Professor Yu’s comments were soon taken up by others.
“Somebody else then interjected that the capacity for global leadership was easier for Asia and China,” said Hellmann.
“They said that the U.S. and Europe, with their focus on the individual, was not capable of the kind of leadership China could provide,” with its focus on the group or a common good, he said.
Hellmann, growing animated as he recounted the exchange, took the comments to heart and responded passionately.

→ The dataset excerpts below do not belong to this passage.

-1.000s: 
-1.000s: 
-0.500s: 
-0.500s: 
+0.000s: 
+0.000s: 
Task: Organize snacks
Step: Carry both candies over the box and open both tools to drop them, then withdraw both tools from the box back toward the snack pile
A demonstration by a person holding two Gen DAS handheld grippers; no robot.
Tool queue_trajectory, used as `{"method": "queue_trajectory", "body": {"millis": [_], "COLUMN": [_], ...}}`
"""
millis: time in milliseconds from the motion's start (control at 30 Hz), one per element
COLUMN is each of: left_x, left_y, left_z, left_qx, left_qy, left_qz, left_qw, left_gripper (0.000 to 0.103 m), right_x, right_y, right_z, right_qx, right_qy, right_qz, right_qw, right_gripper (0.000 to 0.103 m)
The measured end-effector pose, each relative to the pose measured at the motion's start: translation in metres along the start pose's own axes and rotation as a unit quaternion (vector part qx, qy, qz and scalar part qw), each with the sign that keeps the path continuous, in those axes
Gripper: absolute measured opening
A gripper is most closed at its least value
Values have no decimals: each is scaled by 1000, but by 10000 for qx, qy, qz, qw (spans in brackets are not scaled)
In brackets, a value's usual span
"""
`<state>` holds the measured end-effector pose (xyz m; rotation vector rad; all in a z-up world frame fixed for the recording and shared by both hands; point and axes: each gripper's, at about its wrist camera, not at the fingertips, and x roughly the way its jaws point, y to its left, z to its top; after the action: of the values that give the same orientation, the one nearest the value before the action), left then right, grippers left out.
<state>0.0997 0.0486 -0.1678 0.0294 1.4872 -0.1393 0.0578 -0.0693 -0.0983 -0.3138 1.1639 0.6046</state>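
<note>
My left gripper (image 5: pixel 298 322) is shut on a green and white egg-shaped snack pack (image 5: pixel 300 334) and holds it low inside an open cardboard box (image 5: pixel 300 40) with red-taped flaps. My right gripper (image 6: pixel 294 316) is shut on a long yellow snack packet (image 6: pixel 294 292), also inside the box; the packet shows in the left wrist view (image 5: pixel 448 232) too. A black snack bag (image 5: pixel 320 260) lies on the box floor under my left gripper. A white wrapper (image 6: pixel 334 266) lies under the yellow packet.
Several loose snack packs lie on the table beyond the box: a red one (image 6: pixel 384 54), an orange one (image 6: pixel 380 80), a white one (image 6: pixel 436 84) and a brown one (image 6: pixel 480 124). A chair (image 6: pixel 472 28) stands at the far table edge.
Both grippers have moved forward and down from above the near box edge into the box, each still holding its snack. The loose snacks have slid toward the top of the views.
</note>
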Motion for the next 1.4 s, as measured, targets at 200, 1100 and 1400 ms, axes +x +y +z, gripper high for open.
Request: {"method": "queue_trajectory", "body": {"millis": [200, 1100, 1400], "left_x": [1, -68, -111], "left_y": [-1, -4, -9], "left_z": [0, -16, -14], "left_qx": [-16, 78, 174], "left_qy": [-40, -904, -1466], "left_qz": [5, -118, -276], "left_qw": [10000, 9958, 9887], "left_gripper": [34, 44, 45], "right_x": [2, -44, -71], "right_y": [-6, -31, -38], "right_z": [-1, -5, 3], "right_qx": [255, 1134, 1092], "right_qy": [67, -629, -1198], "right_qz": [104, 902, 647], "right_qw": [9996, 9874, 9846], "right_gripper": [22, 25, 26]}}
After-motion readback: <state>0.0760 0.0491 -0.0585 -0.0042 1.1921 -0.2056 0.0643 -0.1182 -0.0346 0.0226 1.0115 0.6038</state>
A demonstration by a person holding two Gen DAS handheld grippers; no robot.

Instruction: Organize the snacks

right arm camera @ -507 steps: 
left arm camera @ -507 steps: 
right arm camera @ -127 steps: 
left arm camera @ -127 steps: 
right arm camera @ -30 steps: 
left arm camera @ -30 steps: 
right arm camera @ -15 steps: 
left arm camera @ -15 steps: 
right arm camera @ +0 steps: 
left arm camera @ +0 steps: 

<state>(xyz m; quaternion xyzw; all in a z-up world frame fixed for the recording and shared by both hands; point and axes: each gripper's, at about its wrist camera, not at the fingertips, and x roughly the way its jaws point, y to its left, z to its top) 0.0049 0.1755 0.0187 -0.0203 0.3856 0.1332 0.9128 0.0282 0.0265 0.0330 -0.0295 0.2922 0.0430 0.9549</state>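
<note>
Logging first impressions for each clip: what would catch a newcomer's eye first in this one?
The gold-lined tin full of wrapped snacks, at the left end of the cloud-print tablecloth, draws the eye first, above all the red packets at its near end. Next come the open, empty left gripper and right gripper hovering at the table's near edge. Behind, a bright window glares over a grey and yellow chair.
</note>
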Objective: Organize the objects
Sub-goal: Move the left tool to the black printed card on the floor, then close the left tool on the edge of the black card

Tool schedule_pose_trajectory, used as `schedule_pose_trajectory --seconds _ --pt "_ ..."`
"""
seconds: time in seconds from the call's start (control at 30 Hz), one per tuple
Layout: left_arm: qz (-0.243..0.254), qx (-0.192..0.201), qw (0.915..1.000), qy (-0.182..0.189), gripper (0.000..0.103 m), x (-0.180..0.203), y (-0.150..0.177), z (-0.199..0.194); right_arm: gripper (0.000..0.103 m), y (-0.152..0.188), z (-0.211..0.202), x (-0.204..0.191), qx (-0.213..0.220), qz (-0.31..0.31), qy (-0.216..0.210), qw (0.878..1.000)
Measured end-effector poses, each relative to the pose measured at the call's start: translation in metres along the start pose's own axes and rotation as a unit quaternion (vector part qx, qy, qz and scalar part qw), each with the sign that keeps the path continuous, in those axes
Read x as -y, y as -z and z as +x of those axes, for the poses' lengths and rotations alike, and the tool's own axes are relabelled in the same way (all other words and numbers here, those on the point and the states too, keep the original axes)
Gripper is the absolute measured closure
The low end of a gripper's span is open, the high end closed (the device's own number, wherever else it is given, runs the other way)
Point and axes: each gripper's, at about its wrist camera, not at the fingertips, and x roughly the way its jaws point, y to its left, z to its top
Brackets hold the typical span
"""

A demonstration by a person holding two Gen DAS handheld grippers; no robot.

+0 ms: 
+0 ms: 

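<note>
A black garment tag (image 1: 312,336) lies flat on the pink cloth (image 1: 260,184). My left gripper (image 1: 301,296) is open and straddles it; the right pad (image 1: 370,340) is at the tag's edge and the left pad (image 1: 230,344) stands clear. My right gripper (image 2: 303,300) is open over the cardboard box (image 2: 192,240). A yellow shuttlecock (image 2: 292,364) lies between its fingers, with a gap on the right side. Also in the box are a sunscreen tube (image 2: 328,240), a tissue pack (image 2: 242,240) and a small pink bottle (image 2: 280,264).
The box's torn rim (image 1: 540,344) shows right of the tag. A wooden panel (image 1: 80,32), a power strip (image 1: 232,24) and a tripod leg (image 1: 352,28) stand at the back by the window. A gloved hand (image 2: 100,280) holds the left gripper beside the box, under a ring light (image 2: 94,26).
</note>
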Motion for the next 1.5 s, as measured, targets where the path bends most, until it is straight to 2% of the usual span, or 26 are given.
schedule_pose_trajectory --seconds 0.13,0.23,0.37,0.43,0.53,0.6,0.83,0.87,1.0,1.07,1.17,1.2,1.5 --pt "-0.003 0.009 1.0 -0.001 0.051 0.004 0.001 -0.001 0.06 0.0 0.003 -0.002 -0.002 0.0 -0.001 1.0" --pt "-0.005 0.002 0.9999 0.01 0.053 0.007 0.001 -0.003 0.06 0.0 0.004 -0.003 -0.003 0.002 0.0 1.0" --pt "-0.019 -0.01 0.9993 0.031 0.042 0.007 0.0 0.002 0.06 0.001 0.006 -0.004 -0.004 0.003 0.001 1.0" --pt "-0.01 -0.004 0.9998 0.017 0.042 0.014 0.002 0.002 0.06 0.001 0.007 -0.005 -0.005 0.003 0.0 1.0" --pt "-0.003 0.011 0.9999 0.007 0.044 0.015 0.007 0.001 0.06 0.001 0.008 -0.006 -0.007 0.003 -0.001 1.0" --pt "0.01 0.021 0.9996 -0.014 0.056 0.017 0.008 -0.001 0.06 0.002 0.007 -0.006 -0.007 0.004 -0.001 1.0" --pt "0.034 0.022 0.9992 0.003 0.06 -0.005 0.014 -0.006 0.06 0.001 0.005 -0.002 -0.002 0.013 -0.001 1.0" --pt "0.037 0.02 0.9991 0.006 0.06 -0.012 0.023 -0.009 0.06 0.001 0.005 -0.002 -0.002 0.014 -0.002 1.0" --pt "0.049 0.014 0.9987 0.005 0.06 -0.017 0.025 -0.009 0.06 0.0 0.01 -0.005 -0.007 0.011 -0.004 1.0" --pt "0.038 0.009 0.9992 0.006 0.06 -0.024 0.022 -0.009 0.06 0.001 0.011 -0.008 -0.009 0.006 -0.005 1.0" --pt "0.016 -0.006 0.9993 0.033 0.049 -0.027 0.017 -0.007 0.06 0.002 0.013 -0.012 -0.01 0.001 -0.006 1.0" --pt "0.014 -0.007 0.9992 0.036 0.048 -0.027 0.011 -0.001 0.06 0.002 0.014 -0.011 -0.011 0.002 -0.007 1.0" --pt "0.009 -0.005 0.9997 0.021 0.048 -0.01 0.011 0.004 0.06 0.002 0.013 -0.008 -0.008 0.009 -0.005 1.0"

“I didn’t get into an argument with Professor Yu, saying that our values are better than your values. I said, ‘I don’t know what values are going to work. When we won World War I, we tried to create peace through the League of Nations and when we ended World War II, we ended colonialism. We may have been wrong in the implementation, but don’t tell me the humanistic nature of what we’re doing is incompatible and one is better than the other.”
“The values are different,” he concluded. “You can’t say one set is better than the other.”
At the end, Professor Yu said, “We have to agree to disagree, but we were taken aback by your presentation.”
They asked him to come back in April and again in December. Hellmann delivered his talk in the Great Hall of the People, where the National People’s Congress meets. Xi Jinping was slated as the keynote speaker.
Hellmann has been overwhelmed by the attention. Just minutes before his interview with Northwest Asian Weekly, one of the leaders of the UW asked him to entirely restructure the way international studies is taught at the university. And when he came into the faculty club for the interview, it looked like he had just come out of a whirlwind.
But perhaps behind all this activity is a profound sense of loss. His wife died of cancer five years ago.
Besides clearing brush on his land, Hellmann has just started to write his biography.
“My life coincides with the American century,” he said.
But it also coincides with the beginning of a new century.
“We’re going to live in a world in which the Asian century and the American century are embedded into one. We’re going to have to get together without everyone saying that we’re singing from the same page in the songbook,” he said.